The Pirates' 5-1 loss to the St. Louis Cardinals last night at PNC Park could be summarized with this simple sequence: One ... two ... pfffffft.
Nyjer Morgan would get aboard, then Freddy Sanchez ... pfffffft.
Single here, Single there ... pfffffft.)
A victory Tuesday, another Wednesday for a chance to sweep a first-place team ... pfffffft.
"One of those games where we just couldn't push anything across," manager John Russell said.
In an excruciating exercise in futility, the Pirates managed to shrink 12 hits and three walks into one run. That included handing St. Louis starter Mitchell Boggs a line of nine hits and two walks over 41/3 innings, with the lone run. In the third and fourth innings alone, seven men reached -- a triple, five singles and a walk -- and one touched home plate.
All the Pirates had to show for this:
* 10 left on base.
* 1 for 9 with men in scoring position.
* 0 for 7 with two men aboard, including two inning-ending double plays.
* Two extra-base hits.
* Innumerable groans from the 12,347 on hand.

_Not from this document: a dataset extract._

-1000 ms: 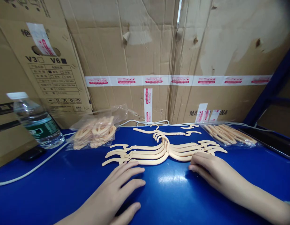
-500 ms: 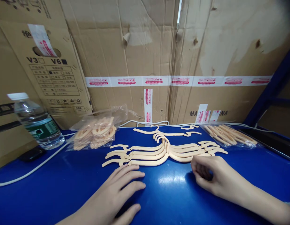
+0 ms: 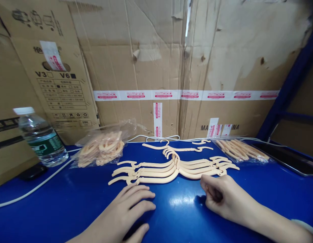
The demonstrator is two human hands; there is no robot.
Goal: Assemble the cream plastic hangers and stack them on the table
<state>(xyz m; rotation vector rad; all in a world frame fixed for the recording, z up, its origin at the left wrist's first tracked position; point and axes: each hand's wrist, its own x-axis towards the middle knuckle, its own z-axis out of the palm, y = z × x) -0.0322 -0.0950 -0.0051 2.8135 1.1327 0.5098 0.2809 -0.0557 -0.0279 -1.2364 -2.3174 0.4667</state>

And, given that leadoff man Nyjer Morgan reached four times and No. 2 batter Freddy Sanchez three times, the most deflated player had to have been Nate McLouth, the No. 3 batter and the Pirates' top RBI man with 23: He stranded four and struck his only single when no one was aboard.
"I wasn't able to get anyone home," McLouth said. "Just one of those nights. The past two games, we were getting those hits when we needed them. [Last night], unfortunately, we didn't."
In fairness to McLouth, he screamed a liner narrowly foul in his first at-bat just before making an out, then hit a sharp grounder to first baseman Albert Pujols in his next at-bat that started a 3-6-3 double play. A few feet either way, and McLouth might well have added to that RBI total by a handful.
Adam LaRoche stranded six, Robinzon Diaz five, Jack Wilson four.
Starter Jeff Karstens was charged with three runs over six innings, the minimum requirement for a quality start but not enough in this game.
His main blemish brought quite the boom: Colby Rasmus' two-run home run in the second traveled 458 feet and bounced into the Allegheny River, marking the 25th such occasion, for a 2-0 St. Louis lead.
"Sounded like an explosion," Karstens said.
It was the sixth home run allowed by Karstens, most on the team, but his overall showing appeared no less effective than his most recent start in New York -- two runs in six innings -- one that probably kept him in the rotation.
"I didn't have great stuff," Karstens said. "I was able to slip some curveballs in there. With some of the reaction I was getting, I kept throwing them."
Both of his strikeouts came on curves.
The Pirates pulled within one in the fourth when LaRoche tripled off the Clemente Wall and Diaz singled him home, but there could have been much more: Eric Hinske followed with a single off first baseman Albert Pujols' glove, but Diaz was thrown out trying to stretch to third. Brandon Moss' single put runners at the corners, but Wilson bounced into a double play to end it.
Russell partially absolved Diaz.
"It's the right idea when a ball goes through that side," Russell said. "But you have to pick up the third-base coach. Youthful mistake."
Third-base coach Tony Beasley had motioned Diaz to stay at second.
St. Louis went ahead, 3-1, on Shane Robinson's sacrifice fly in the fifth, and the Pirates' trend continued in the bottom half: With bases loaded and one out, LaRoche and Diaz popped out.
Evan Meek gave up two in the eighth, and the Cardinals were on their way.